[Try it] Your task is to give the listing below back word for word, pictures excluded.

[Supplied data]
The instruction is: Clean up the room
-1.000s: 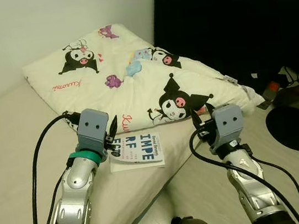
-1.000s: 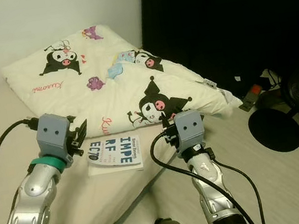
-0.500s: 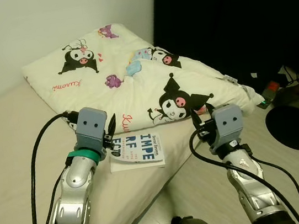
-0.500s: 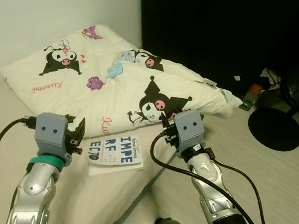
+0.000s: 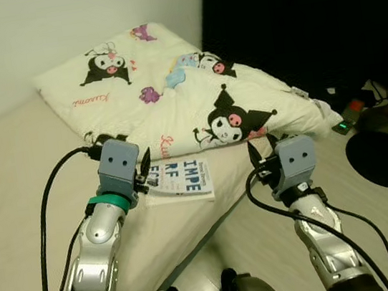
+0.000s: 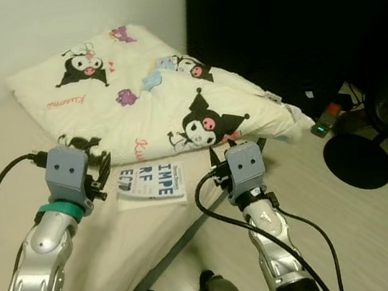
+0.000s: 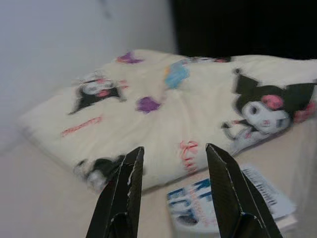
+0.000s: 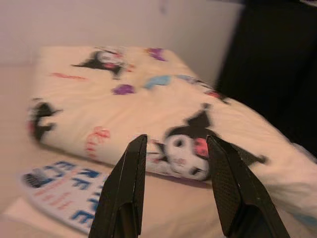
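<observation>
Left eye view: both arms raised over the bed, nothing in either gripper.

The left gripper (image 5: 145, 172) hangs with its two black fingers (image 7: 121, 191) spread apart and empty, and the right gripper (image 5: 262, 159) is likewise parted and empty, out past the bed's (image 5: 12, 185) near edge. Just beyond the left fingertips a book (image 5: 182, 180) with blue lettering lies flat on the mattress near that edge, tucked against the lower border of the folded cartoon-print blanket (image 5: 173, 98). To my eye the book is the thing to tidy. I'd bring the left gripper low and level, slide one finger under the cover at the free edge and pinch there, staying clear of the blanket's hem.
</observation>
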Controlling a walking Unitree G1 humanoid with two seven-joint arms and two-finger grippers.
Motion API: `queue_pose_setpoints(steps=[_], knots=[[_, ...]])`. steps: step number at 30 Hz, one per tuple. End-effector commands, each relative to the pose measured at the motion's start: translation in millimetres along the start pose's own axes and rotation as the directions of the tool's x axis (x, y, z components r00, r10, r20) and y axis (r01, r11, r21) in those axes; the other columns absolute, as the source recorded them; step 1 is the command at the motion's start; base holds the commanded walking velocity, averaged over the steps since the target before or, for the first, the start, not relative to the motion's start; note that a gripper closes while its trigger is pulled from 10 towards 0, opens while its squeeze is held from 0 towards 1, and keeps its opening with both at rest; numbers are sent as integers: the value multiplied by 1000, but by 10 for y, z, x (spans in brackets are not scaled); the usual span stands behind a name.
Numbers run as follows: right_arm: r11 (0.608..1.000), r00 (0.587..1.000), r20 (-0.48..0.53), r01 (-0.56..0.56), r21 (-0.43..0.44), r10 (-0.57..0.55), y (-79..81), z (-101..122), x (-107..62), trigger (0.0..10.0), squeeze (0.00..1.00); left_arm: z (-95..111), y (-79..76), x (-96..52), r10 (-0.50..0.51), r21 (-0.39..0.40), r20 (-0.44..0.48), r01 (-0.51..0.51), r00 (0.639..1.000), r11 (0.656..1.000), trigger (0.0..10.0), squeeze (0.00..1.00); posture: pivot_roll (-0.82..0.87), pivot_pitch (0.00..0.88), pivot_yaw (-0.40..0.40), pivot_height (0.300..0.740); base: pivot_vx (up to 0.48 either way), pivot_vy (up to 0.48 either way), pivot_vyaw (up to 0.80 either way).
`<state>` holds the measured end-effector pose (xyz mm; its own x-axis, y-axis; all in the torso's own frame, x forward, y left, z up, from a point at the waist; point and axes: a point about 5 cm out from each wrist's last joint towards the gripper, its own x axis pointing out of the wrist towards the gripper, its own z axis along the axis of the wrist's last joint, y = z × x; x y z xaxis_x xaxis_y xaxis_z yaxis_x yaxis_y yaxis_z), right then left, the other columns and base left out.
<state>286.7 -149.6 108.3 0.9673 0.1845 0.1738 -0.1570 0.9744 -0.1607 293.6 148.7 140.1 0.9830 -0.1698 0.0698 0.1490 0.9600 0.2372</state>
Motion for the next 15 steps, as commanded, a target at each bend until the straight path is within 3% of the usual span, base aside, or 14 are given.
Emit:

[Problem solution]
The instruction is: Clean up the room
-1.000s: 
-1.000s: 
-0.500s: 
-0.500s: 
+0.000s: 
+0.000s: 
+0.000s: 
+0.000s: 
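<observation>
Left eye view: both arms raised over the bed, nothing in either gripper.

The left gripper (image 5: 145, 172) hangs with its two black fingers (image 7: 121, 191) spread apart and empty, and the right gripper (image 5: 262, 159) is likewise parted and empty, out past the bed's (image 5: 12, 185) near edge. Just beyond the left fingertips a book (image 5: 182, 180) with blue lettering lies flat on the mattress near that edge, tucked against the lower border of the folded cartoon-print blanket (image 5: 173, 98). To my eye the book is the thing to tidy. I'd bring the left gripper low and level, slide one finger under the cover at the free edge and pinch there, staying clear of the blanket's hem.
</observation>
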Controlling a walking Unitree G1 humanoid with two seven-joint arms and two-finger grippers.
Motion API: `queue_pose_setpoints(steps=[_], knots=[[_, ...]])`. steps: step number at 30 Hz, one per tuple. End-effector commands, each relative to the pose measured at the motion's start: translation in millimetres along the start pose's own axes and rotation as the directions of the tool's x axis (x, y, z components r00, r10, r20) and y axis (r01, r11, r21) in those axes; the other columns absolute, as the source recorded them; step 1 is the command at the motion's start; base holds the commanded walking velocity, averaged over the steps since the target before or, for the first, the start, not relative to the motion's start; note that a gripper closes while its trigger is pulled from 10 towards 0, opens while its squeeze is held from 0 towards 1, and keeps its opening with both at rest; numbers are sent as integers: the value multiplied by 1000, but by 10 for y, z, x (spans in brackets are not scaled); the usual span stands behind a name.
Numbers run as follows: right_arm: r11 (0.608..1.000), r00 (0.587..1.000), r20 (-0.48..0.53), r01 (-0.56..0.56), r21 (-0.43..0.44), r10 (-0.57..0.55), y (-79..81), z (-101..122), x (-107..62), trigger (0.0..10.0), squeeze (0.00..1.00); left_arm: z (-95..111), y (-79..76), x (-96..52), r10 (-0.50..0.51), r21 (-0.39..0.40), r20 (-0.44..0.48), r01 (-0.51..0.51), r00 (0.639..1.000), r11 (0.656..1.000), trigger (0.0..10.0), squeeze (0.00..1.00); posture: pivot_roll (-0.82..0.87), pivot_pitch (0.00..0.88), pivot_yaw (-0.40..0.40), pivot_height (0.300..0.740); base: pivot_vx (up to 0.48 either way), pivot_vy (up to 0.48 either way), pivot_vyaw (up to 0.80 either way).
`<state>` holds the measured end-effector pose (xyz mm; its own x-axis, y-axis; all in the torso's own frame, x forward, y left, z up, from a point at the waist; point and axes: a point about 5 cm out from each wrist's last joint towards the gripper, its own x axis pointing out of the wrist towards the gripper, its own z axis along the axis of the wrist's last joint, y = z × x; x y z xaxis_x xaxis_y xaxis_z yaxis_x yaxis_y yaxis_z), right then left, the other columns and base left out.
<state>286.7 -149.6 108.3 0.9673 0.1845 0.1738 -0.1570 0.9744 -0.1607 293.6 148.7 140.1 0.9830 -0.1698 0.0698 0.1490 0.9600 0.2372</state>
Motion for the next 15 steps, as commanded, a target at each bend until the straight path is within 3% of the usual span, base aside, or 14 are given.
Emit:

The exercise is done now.